Source data START
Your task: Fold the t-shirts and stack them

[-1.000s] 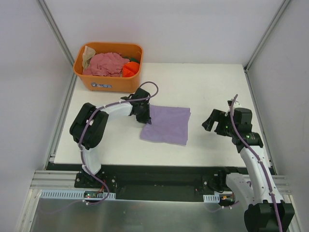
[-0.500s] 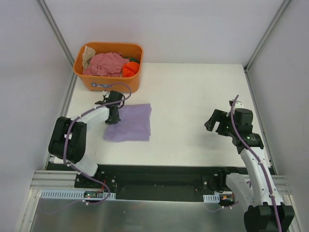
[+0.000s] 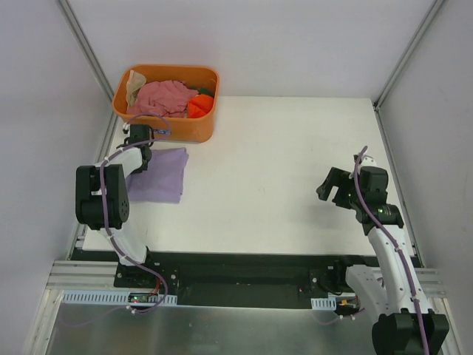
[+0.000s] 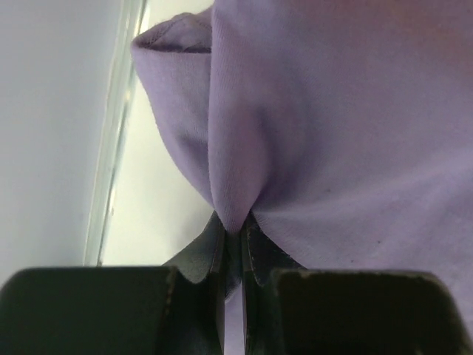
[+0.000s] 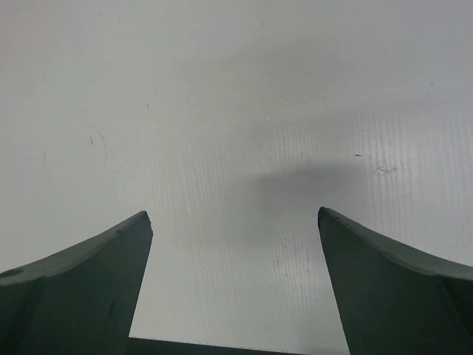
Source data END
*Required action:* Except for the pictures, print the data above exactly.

*Result below:*
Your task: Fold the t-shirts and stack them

[-1.000s] 
[-0.500s] 
[+0.000s] 
[+0.000s] 
[+0.000s] 

This answer is now complete.